Three weeks after the close of its debut fund's New Fund Offer, Mirae Asset Mutual Fund's Platinum SIF platform is being assessed against a Specialised Investment Fund category that, by mid-2026, had become considerably more competitive than when the AMC first filed its draft papers back in April.

A late but deliberate entry Mirae Asset's roughly seven-week journey from draft filing to NFO close was measured relative to the pace some other large AMCs — such as 360 ONE's DynaSIF, which launched three distinct strategies within about four months — have taken to build out their SIF platforms. Distributors say this more deliberate pace, combined with the fund's conservative three-tiered structure, suggests Mirae Asset prioritised getting the product design right over being first to market with its debut SIF offering.

Where Platinum sits in a widening field By the time Platinum's NFO closed in early June 2026, the SIF category had continued to attract new entrants, with 360 ONE's DynaSIF and Jio BlackRock's newly filed Prism SIF among the platforms adding fresh strategies or entering the space altogether. Total SIF industry assets, which stood at roughly ₹11,500–₹12,500 crore through April and May 2026, continued to be dominated by hybrid long-short strategies — the exact sub-category in which Platinum Hybrid Long-Short Fund is positioned, placing Mirae Asset's debut product in direct competition with well-established peers including SBI's Magnum Hybrid Long Short Fund and Edelweiss's Altiva Hybrid Long-Short Fund.
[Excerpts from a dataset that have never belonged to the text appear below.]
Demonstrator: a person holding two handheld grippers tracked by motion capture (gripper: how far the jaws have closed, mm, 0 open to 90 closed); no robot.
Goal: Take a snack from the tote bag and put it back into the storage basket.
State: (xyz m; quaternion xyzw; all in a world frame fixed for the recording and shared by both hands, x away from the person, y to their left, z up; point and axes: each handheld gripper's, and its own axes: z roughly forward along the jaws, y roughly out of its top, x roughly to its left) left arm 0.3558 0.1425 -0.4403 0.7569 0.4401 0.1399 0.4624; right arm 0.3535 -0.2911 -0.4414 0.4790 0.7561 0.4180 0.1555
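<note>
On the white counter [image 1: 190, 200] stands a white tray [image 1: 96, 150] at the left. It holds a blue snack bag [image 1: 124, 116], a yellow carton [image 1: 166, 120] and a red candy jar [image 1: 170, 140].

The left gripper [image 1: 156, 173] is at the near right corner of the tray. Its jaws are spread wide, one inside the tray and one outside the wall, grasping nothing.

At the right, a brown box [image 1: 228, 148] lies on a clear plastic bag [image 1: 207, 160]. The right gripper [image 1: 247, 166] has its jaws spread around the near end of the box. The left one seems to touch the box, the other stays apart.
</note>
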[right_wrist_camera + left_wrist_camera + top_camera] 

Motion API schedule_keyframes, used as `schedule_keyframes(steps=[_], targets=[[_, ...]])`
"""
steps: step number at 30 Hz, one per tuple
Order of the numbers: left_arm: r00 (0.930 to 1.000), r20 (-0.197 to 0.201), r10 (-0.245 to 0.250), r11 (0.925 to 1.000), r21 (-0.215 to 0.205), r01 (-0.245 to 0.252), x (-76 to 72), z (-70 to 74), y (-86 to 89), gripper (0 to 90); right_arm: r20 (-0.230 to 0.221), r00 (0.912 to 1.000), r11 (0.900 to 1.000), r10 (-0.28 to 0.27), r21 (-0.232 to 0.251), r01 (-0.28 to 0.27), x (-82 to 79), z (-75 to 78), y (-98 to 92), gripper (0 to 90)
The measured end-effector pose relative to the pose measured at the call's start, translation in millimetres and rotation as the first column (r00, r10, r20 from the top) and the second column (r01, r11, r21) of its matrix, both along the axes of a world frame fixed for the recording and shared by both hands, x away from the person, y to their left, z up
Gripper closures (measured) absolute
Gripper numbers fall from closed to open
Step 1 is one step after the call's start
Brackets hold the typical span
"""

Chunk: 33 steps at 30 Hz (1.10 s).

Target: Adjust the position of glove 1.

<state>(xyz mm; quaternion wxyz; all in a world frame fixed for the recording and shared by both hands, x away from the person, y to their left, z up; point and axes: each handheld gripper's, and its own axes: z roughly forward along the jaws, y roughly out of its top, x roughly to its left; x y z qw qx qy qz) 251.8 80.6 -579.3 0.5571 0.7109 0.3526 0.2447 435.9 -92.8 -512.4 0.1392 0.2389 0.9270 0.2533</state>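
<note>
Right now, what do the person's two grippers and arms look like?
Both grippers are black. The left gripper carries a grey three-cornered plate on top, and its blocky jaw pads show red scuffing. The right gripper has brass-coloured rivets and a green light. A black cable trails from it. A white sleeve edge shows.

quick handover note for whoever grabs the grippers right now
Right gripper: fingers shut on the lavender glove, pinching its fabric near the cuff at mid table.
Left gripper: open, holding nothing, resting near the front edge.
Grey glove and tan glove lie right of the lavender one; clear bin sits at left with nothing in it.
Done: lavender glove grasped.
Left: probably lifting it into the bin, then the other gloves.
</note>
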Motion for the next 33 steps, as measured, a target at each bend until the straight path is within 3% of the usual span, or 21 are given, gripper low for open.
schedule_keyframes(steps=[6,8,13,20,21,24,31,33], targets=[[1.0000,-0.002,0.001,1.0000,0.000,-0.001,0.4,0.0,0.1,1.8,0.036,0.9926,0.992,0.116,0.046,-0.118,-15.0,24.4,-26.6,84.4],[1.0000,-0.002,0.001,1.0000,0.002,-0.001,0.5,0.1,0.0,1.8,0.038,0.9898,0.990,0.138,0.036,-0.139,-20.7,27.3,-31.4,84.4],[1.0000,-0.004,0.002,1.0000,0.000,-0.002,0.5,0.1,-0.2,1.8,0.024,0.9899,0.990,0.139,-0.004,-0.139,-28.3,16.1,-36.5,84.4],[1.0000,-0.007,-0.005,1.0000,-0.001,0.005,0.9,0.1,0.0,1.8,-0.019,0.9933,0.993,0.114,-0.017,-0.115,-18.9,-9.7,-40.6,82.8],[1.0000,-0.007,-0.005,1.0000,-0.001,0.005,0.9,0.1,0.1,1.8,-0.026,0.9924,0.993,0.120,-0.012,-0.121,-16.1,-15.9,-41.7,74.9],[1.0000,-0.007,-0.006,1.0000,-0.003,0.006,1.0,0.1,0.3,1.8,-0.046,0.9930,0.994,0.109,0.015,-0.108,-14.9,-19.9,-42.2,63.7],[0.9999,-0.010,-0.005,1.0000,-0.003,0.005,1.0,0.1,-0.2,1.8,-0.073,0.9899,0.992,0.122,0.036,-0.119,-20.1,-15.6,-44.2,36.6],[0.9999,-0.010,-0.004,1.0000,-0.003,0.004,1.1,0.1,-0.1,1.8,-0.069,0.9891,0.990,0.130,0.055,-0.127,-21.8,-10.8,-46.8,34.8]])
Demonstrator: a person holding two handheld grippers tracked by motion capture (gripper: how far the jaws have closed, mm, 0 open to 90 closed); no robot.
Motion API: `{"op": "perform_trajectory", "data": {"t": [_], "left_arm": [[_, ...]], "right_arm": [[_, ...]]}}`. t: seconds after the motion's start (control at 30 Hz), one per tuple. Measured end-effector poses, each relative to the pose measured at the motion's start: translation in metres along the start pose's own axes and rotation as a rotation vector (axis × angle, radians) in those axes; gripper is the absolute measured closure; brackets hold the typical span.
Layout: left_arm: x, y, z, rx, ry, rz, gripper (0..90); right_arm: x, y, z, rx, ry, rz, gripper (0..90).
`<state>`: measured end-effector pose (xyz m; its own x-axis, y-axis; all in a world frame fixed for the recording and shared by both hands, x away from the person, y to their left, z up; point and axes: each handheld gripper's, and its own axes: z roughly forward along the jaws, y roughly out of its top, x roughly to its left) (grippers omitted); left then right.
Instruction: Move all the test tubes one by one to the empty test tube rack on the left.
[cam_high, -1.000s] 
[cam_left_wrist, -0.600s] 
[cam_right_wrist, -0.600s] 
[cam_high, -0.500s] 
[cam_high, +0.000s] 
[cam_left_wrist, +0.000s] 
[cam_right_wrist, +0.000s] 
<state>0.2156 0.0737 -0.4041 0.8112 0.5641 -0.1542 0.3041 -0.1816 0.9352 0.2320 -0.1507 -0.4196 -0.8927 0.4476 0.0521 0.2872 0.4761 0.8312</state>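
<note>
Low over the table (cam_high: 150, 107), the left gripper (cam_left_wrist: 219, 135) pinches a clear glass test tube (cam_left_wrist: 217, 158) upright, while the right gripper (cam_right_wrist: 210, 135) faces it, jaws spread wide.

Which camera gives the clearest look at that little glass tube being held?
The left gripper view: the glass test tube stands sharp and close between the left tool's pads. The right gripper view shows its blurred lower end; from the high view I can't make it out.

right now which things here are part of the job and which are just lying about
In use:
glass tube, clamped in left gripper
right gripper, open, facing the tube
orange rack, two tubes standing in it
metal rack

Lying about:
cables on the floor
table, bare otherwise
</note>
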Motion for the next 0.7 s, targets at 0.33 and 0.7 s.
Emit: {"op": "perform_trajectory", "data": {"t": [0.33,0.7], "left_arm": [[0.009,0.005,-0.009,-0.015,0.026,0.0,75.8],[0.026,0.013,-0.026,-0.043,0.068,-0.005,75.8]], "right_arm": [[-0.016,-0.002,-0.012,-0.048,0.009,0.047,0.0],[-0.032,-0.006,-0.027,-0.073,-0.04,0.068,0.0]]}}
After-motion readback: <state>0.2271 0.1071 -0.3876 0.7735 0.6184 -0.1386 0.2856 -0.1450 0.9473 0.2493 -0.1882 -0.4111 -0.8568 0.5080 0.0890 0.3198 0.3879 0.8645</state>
What differentiates Platinum's pitch

  • A notably wider, more flexible equity exposure band (5–70%) compared with several peer hybrid SIFs that maintain a narrower, higher floor

  • A larger potential allocation to fully hedged arbitrage, positioned explicitly as a lower-volatility income source

  • A stated target investor profile of conservative HNIs with a one-to-two-year-plus horizon, seeking better downside protection than typical hybrid funds with directional equity exposure

Vaibhav Shah's stated rationale — that Platinum SIF is meant to fill a gap between retail investors and high-net-worth investors by offering fixed-income-like, tax-efficient returns — positions the fund as a distinct alternative within an increasingly crowded hybrid long-short segment, rather than a direct copy of earlier launches. With a live track record still measured in weeks, the more meaningful test for Platinum SIF lies in the months ahead: whether its more conservative, collar-and-arbitrage-heavy design delivers on its promise of smoother, lower-drawdown returns once the fund has navigated a genuine period of market volatility.